» Exercise material
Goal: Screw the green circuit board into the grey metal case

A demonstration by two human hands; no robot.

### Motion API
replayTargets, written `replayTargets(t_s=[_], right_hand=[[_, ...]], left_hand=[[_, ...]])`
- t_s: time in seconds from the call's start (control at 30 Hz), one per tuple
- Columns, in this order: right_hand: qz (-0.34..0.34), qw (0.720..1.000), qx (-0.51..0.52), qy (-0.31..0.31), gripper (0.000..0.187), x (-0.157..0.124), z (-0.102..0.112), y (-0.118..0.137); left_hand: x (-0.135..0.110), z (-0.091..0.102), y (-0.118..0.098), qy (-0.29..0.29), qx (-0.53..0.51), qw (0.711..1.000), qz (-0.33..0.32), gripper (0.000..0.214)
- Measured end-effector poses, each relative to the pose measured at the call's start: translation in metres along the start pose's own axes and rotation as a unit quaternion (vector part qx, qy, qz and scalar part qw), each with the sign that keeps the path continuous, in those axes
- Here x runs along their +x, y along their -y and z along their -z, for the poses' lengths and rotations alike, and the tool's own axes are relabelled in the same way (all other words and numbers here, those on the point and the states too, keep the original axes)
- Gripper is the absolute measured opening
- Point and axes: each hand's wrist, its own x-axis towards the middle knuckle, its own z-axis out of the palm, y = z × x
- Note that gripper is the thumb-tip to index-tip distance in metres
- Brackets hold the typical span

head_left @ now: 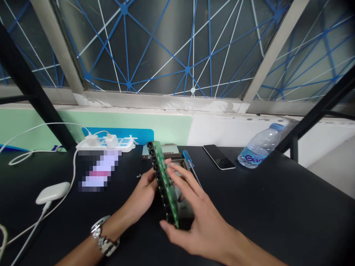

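Note:
Both hands hold a green circuit board [163,184], tilted on edge, with a row of black connectors along its near side. My left hand [146,188] grips the board from behind on its left, its fingertips partly hidden by it. Along the right side, my right hand [194,207] is closed around it, thumb at the lower corner and fingers on the face. Behind the board, partly covered, lies a grey metal casing [184,208]. A screwdriver with a blue handle [188,159] rests beside the casing. Small screws [139,176] lie left of the board.
A black phone [219,157] and a tilted water bottle [260,146] are at the back right of the black table [266,207]. At the back left are a white power strip [124,145] with plugs, a blurred patch, cables and a white adapter [53,193].

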Motion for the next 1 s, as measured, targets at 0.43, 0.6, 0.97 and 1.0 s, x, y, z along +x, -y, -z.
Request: replayTargets(t_s=[0.43, 0.6, 0.97, 1.0], right_hand=[[-0.147, 0.962, 0.229, -0.009, 0.038, 0.014, 0.017, -0.032], [-0.204, 0.94, 0.27, 0.043, 0.059, 0.002, 0.014, -0.032], [-0.222, 0.973, 0.043, -0.035, 0.045, 0.018, 0.016, -0.034], [-0.213, 0.975, -0.039, -0.044, 0.051, 0.017, 0.018, -0.033]], left_hand=[[-0.016, 0.022, -0.034, 0.19, 0.008, 0.981, -0.031, 0.069], [-0.025, 0.01, -0.039, 0.266, 0.001, 0.964, -0.027, 0.07], [-0.006, 0.017, -0.021, 0.045, 0.023, 0.998, -0.032, 0.046], [-0.004, 0.017, -0.02, 0.026, 0.04, 0.999, -0.019, 0.046]])
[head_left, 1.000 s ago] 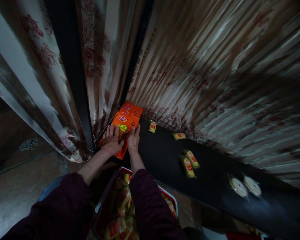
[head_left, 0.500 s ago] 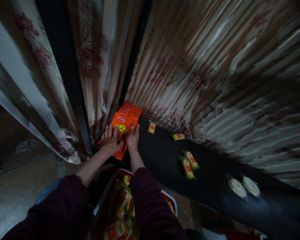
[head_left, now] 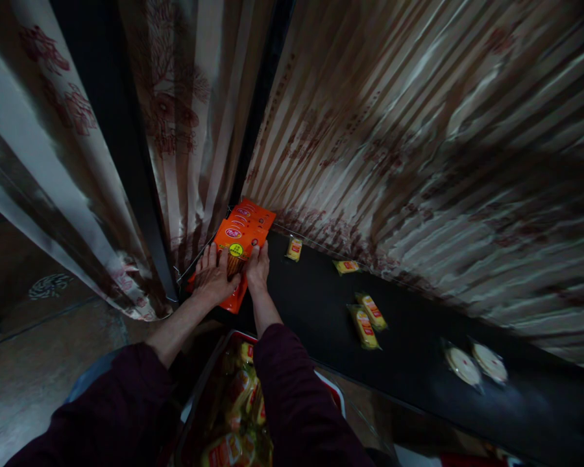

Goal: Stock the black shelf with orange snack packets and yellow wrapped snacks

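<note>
Several orange snack packets (head_left: 246, 231) lie overlapped in a row at the left end of a black shelf (head_left: 311, 295). My left hand (head_left: 213, 279) rests flat on the nearer packets, fingers spread and pointing away from me. Along their right side, my right hand (head_left: 257, 264) touches the edge, its fingers stretched forward and fairly straight. The top packet carries a white-and-red logo and a yellow round label. Both palms hide part of the lower packets.
Small yellow wrapped cakes (head_left: 364, 326) lie scattered on the shelf. Two round pale packaged items (head_left: 463, 365) sit farther right. A red-and-white basket (head_left: 338, 392) of yellow packets stands below my arms. Striped curtain (head_left: 394, 162) and dark posts (head_left: 121, 130) bound the shelf.
The view has shifted very slightly. Both hands stay on the orange packets in nearly the same place, and nothing on the shelf has visibly moved.
</note>
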Available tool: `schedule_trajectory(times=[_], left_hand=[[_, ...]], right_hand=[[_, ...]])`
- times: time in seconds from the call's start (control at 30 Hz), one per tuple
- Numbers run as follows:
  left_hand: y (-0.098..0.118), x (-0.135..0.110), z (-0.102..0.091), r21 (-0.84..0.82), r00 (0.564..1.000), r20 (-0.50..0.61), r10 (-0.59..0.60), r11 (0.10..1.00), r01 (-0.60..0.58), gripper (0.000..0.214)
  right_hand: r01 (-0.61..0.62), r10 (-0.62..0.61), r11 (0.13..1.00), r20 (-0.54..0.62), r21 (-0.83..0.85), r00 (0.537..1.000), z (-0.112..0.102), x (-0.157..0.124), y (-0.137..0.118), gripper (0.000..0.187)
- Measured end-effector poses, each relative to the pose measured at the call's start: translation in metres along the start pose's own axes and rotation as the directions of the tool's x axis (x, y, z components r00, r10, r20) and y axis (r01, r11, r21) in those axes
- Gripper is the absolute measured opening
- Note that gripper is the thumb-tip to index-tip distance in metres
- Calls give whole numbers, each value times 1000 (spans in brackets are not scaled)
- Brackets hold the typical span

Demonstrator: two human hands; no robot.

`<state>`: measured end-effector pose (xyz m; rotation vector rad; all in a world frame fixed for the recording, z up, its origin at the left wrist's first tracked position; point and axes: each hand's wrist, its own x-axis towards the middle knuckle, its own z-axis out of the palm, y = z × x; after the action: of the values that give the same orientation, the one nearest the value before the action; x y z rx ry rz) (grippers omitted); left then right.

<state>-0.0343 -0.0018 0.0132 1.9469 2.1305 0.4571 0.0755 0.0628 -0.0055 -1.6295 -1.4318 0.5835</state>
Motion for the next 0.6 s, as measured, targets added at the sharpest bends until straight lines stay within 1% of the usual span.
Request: schedule_trajectory(times=[0.1,0.3,0.43,0.6], left_hand=[[0,0,0,3,1000,-5,8,1000,-8,73],[0,1,-1,18,1000,-8,16,1000,-16,75],[1,2,1,14,1000,-9,16,1000,-16,75],[1,4,4,14,1000,-25,15,1000,-15,75]], right_hand=[[-61,60,998,36,20,998,0,1,-2,63],[-114,114,991,0,68,993,-2,8,-2,65],[-118,120,987,-15,107,993,-1,17,-2,64],[-116,116,983,9,143,993,0,23,-3,58]])
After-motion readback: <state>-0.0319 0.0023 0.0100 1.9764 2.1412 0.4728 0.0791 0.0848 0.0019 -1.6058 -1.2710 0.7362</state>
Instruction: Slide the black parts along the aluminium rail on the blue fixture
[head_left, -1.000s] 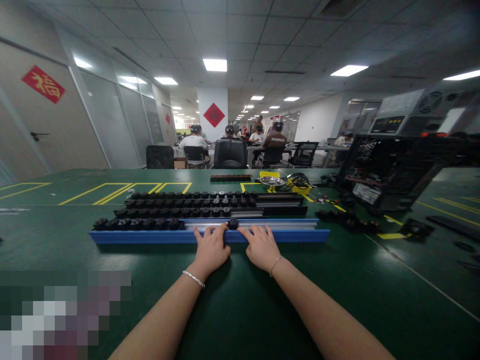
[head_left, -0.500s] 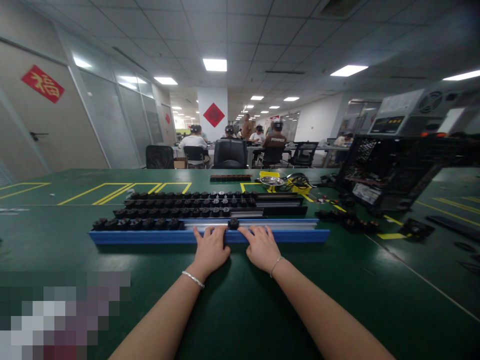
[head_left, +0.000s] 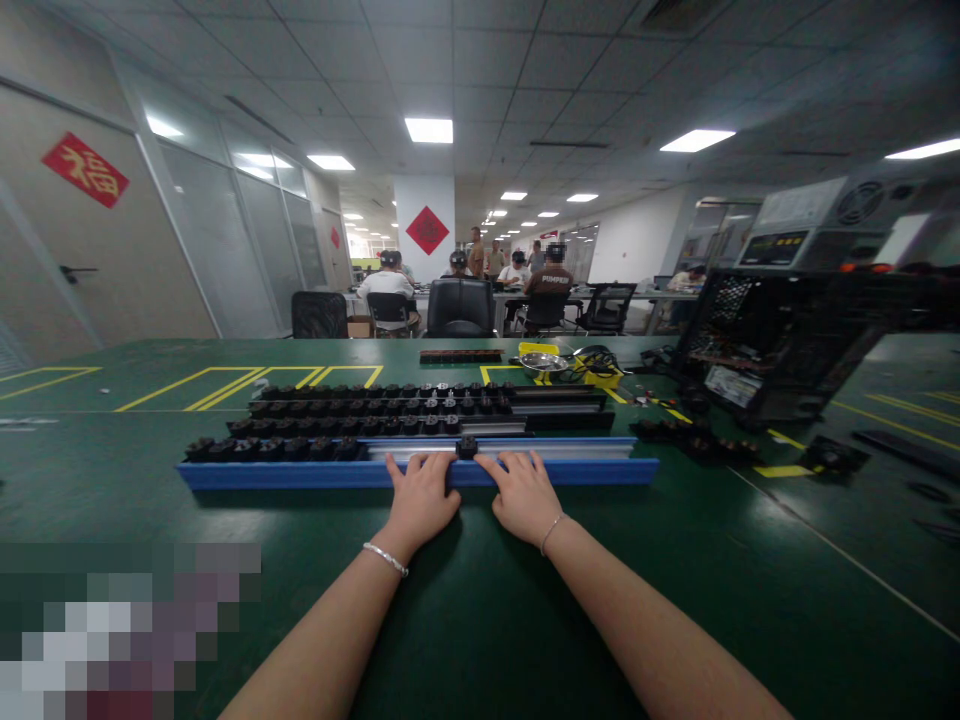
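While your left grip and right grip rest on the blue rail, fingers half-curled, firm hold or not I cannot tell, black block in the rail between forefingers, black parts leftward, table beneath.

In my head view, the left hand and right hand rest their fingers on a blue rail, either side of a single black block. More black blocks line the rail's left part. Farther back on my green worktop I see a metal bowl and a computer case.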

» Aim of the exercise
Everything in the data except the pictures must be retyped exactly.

» Exercise result
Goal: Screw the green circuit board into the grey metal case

A demonstration by two human hands; no robot.

### Motion API
replayTargets, written `replayTargets(t_s=[_], right_hand=[[_, ...]], left_hand=[[_, ...]])`
- t_s: time in seconds from the call's start (control at 30 Hz), one per tuple
- Columns, in this order: right_hand: qz (-0.34..0.34), qw (0.720..1.000), qx (-0.51..0.52), qy (-0.31..0.31), gripper (0.000..0.187), x (-0.157..0.124), z (-0.102..0.112), y (-0.118..0.137); left_hand: x (-0.135..0.110), z (-0.091..0.102), y (-0.118..0.098), qy (-0.29..0.29), qx (-0.53..0.51), qw (0.711..1.000), qz (-0.33..0.32), gripper (0.000..0.214)
- Measured end-effector poses, each relative to the pose measured at the call's start: translation in metres along the start pose's own axes and rotation as a unit quaternion (vector part qx, qy, qz and scalar part qw), each with the sign that keeps the path continuous, in those axes
- Here x runs along their +x, y along their -y and z along their -z, for the poses' lengths and rotations alike, and the tool's own axes are relabelled in the same way (all other words and numbers here, those on the point and the states too, keep the original axes)
- Gripper is the absolute measured opening
- Point and axes: each hand's wrist, its own x-axis towards the middle knuckle, its own z-axis out of the palm, y = z × x
- Note that gripper is the thumb-tip to index-tip distance in metres
- Brackets hold the typical span

head_left @ now: 

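Note:
Both hands hold a green circuit board [163,184], tilted on edge, with a row of black connectors along its near side. My left hand [146,188] grips the board from behind on its left, its fingertips partly hidden by it. Along the right side, my right hand [194,207] is closed around it, thumb at the lower corner and fingers on the face. Behind the board, partly covered, lies a grey metal casing [184,208]. A screwdriver with a blue handle [188,159] rests beside the casing. Small screws [139,176] lie left of the board.
A black phone [219,157] and a tilted water bottle [260,146] are at the back right of the black table [266,207]. At the back left are a white power strip [124,145] with plugs, a blurred patch, cables and a white adapter [53,193].
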
Motion for the next 1 s, as measured, targets at 0.43, 0.6, 0.97 and 1.0 s, x, y, z along +x, -y, -z.
Request: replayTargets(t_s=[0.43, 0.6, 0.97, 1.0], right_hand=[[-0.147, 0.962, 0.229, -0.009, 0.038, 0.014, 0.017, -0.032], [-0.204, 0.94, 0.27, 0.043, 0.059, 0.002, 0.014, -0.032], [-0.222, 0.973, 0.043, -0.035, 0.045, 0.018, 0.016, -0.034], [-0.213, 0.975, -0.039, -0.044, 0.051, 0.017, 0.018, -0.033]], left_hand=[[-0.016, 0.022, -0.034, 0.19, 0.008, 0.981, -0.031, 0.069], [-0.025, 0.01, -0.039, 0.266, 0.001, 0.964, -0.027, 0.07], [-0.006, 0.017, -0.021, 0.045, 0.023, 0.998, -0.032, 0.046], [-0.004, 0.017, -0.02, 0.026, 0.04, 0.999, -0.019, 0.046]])
[head_left, 1.000 s ago] 
[head_left, 0.500 s ago] 
[head_left, now] 

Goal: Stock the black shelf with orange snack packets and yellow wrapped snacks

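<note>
Several orange snack packets (head_left: 246, 231) lie overlapped in a row at the left end of a black shelf (head_left: 311, 295). My left hand (head_left: 213, 279) rests flat on the nearer packets, fingers spread and pointing away from me. Along their right side, my right hand (head_left: 257, 264) touches the edge, its fingers stretched forward and fairly straight. The top packet carries a white-and-red logo and a yellow round label. Both palms hide part of the lower packets.
Small yellow wrapped cakes (head_left: 364, 326) lie scattered on the shelf. Two round pale packaged items (head_left: 463, 365) sit farther right. A red-and-white basket (head_left: 338, 392) of yellow packets stands below my arms. Striped curtain (head_left: 394, 162) and dark posts (head_left: 121, 130) bound the shelf.
The view has shifted very slightly. Both hands stay on the orange packets in nearly the same place, and nothing on the shelf has visibly moved.
</note>
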Available tool: `schedule_trajectory(times=[_], left_hand=[[_, ...]], right_hand=[[_, ...]])`
- times: time in seconds from the call's start (control at 30 Hz), one per tuple
- Numbers run as follows:
  left_hand: y (-0.098..0.118), x (-0.135..0.110), z (-0.102..0.091), r21 (-0.84..0.82), r00 (0.564..1.000), r20 (-0.50..0.61), r10 (-0.59..0.60), r11 (0.10..1.00), r01 (-0.60..0.58), gripper (0.000..0.214)
  right_hand: r01 (-0.61..0.62), r10 (-0.62..0.61), r11 (0.13..1.00), r20 (-0.54..0.62), r21 (-0.83..0.85), r00 (0.537..1.000), z (-0.112..0.102), x (-0.157..0.124), y (-0.137..0.118), gripper (0.000..0.187)
- Measured end-effector poses, each relative to the pose measured at the call's start: translation in metres along the start pose's own axes and rotation as the directions of the tool's x axis (x, y, z components r00, r10, r20) and y axis (r01, r11, r21) in those axes
- Gripper is the absolute measured opening
- Note that gripper is the thumb-tip to index-tip distance in metres
- Calls give whole numbers, each value times 1000 (spans in brackets are not scaled)
- Brackets hold the typical span

Demonstrator: two human hands; no robot.

`<state>`: measured end-effector pose (xyz m; rotation vector rad; all in a world frame fixed for the recording, z up, its origin at the left wrist's first tracked position; point and axes: each hand's wrist, its own x-axis towards the middle knuckle, its own z-axis out of the palm, y = z × x; after the action: of the values that give the same orientation, the one nearest the value before the action; x y z rx ry rz) (grippers omitted); left then right.

<state>-0.0343 -0.0018 0.0132 1.9469 2.1305 0.4571 0.0755 0.0628 -0.0055 -1.6295 -1.4318 0.5835</state>
Motion for the next 0.6 s, as measured, targets added at the sharpest bends until straight lines stay within 1% of the usual span.
Request: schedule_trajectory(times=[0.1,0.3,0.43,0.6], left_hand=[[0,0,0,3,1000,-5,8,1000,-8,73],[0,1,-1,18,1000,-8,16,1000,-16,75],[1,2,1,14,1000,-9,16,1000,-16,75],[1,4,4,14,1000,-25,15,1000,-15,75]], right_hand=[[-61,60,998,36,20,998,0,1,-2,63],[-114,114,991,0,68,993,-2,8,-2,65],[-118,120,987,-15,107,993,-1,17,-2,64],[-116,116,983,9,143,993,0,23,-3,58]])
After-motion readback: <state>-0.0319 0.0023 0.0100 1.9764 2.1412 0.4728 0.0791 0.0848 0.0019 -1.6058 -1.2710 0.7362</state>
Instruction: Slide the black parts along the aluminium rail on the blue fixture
[head_left, -1.000s] 
[head_left, -0.500s] 
[head_left, +0.000s] 
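While your left grip and right grip rest on the blue rail, fingers half-curled, firm hold or not I cannot tell, black block in the rail between forefingers, black parts leftward, table beneath.

In my head view, the left hand and right hand rest their fingers on a blue rail, either side of a single black block. More black blocks line the rail's left part. Farther back on my green worktop I see a metal bowl and a computer case.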

Nothing further is needed to complete this exercise.